3.1 Data set: Fertility in Switzerland

The built-in R dataset swiss contains a standardised fertility measure and various socio-economic indicators for each of the 47 French-speaking provinces of Switzerland in about 1888. The six variables it contains are:

  • Fertility - ‘common standardized fertility measure’
  • Agriculture - % of males involved in agriculture as occupation
  • Examination - % draftees receiving highest mark on army examination
  • Education - % education beyond primary school for draftees.
  • Catholic - % ‘catholic’ (as opposed to ‘protestant’).
  • Infant.Mortality - live births who live less than 1 year.
  • Draw a parallel coordinate plot of all six variables
  • Are there any cases that might be outliers on one or more variables?
  • What can you say about the distribution of the variable Catholic?
  • Construct a new variable with values High for all provinces with more than 80% Catholics and Lower for the rest. Draw a pcp coloured by the groups of the new variable. How would you describe the features you see?

3.2 Data set: Bodyfat

Download data: bodyfat

The dataset bodyfat gives estimates of the percentage of body fat (bodyfat) of 252 men, determined by underwater weighing, alog with 10 body circumference measurements, height, weight and body density. The data set has often been used to illustrate regression to see if body fat percentage can be predicted from the other variables.

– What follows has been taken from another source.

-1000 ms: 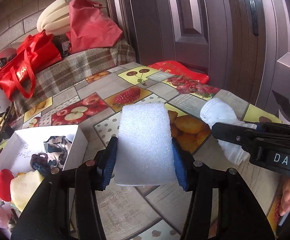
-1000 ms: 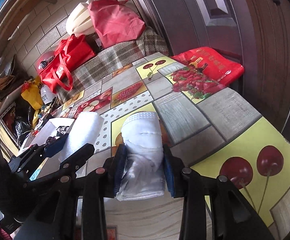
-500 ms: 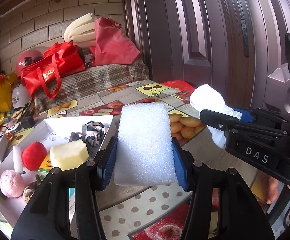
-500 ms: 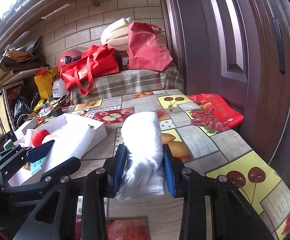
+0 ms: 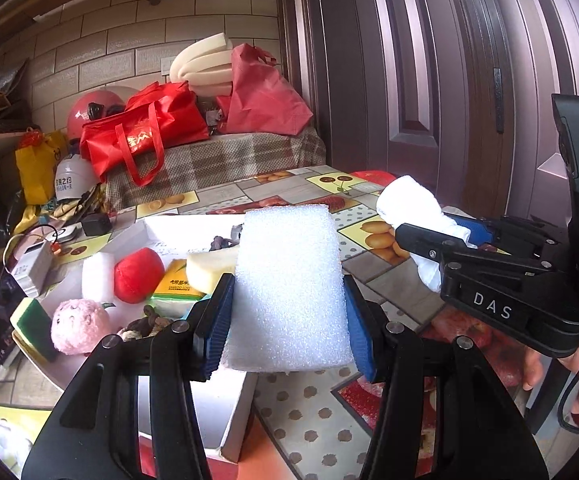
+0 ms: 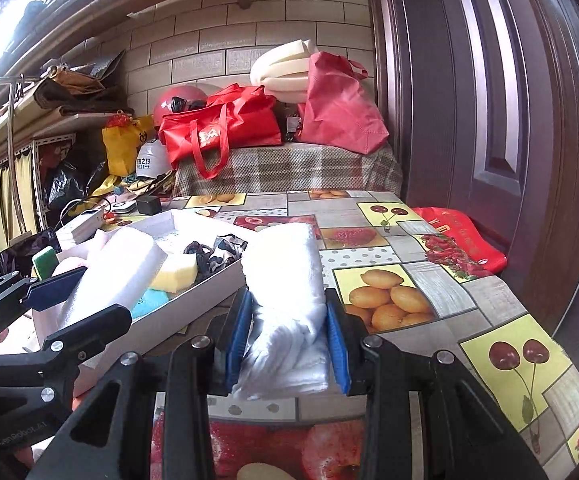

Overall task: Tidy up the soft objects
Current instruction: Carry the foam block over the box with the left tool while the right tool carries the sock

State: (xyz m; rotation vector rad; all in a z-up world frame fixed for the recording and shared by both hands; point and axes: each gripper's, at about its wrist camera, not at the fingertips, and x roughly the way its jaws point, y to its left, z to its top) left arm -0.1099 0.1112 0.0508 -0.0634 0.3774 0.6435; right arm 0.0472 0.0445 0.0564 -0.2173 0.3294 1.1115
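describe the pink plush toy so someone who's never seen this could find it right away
Start at the white tray on the fruit-print table. At its near left end, beside the green and yellow sponge and in front of the red plush ball, lies the pink plush toy. It is the only fuzzy pink thing there, with a small stitched face.

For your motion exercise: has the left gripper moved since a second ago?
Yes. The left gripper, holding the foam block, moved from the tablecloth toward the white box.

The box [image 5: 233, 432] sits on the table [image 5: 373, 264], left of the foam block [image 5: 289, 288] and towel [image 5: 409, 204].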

  • Draw a parallel coordinate plot and attempt to answer the following questions (don’t look at other plots just yet)
    • Are there any outliers? What can you say about them?
    • Can you deduce anything about the height variable?
    • What can you say about the relationship between the first two variables density and bodyfat?
    • Do you think that the orderings of the variables is sensible? Experiment reordering the variables to try and make a more informative plot.
  • Now look at the scatterplot matrix for these data.
    • You may need to use transparency here!
    • How would you answer the questions above using the scatterplot matrix?